I started thinking about this because I biked another 50K today and even after finishing the final The Dresden Files collection of novellas and finishing a 90 minute podcast, I still had some time to let my mind wander. I thought about why I was biking. Yes, it’s to train for the Kortelopet, but why did I set a goal to bike 2,000 miles by Dec. 31st? (And that tone isn’t a “why me … why did I set such lofty expectations,” it’s more of “what is the purpose of this goal in my life and in the grand scheme of the universe?”) I realized that the motivation behind biking these distances is similar to ultra-marathon runners. Some of us bike/run because the physical pain of doing something that “crazy” will never hurt as much as depression. I bike because the meditative motion of pedaling and keeping a nice cadence (speed) is a way healthier form of therapy than numbing my pain with food, alcohol, or drugs. But that doesn’t stop the nihilism from sinking in.

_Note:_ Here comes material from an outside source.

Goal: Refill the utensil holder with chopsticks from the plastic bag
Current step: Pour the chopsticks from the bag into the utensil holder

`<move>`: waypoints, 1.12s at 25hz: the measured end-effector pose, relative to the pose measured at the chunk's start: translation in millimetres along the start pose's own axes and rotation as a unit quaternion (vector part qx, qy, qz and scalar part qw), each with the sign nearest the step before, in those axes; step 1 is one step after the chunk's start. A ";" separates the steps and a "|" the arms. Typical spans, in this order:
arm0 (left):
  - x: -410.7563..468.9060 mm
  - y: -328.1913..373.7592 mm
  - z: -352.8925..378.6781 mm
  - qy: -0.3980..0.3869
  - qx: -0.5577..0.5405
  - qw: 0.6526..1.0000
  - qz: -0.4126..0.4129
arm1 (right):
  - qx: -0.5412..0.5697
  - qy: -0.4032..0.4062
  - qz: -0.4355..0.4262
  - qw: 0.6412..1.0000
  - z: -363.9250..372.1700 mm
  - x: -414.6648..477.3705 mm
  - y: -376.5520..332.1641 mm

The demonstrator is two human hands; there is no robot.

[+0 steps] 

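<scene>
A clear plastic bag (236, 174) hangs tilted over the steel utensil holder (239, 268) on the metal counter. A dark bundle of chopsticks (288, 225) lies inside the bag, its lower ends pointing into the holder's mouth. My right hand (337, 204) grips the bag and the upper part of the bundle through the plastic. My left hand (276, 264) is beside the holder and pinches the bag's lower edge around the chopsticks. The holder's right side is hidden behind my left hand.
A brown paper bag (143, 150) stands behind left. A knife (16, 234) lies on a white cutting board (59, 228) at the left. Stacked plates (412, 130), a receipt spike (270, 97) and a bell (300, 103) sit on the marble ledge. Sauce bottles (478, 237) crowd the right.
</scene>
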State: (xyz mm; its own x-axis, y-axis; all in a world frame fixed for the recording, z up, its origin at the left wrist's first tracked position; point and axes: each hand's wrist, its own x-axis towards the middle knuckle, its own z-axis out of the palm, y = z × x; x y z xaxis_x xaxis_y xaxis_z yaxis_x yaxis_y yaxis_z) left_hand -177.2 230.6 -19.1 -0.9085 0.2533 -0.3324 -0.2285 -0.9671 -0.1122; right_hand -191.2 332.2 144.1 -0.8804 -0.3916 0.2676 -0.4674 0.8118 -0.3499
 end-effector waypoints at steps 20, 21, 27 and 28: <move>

For a Type-A person, my nihilism doesn’t get as bad as the literal meaning of the word (the rejection of religion and authority; the belief that life is meaningless). Instead my nihilism manifests itself as “nothing is ever good enough.” That’s the mentality I’ve been fighting against. It’s not even that I “can’t” do it. I can. I will. I do.
But my depression-brain kicks in and sarcastically says: “Awesome, you biked 50k today…What a casual. If you were a real cyclist, you’d be doing 100k all day, every day.”
Depression brain says, “Oh, you lost 10 pounds since April. That’s cool but you’ve lost zero pounds since mid-June when your bike broke. You’ve been hovering in the 240s for a long time. Are you even serious about your training?”
Depression brain also says, “Oh I see you’re feeling pretty good about your body image today. Let me remind you that your gut still droops over your waistband. You look like you breastfed three children despite the fact that you don’t have children.”
I’ve worked through my depression brain with a therapist. Now I just acknowledge that these are my thoughts instead of obsessing about them in a recursive cycle of thinking, but that doesn’t stop those thoughts from happening.
I don’t even know what I need to stop those thoughts and to get out of this depression. Validation? Praise? Tough love? After years of work on myself, I’ve gotten to a point in my life where I know that I’m awesome. I can recognize my good qualities and boast about them without feeling like I’m a braggart. I know I’m not a piece of crap. I know I’m loved. I know I’m supported. I know I’m a role-model to others. I know my life has purpose.
Maybe another 50K on Friday will help me answer those questions and find a new perspective.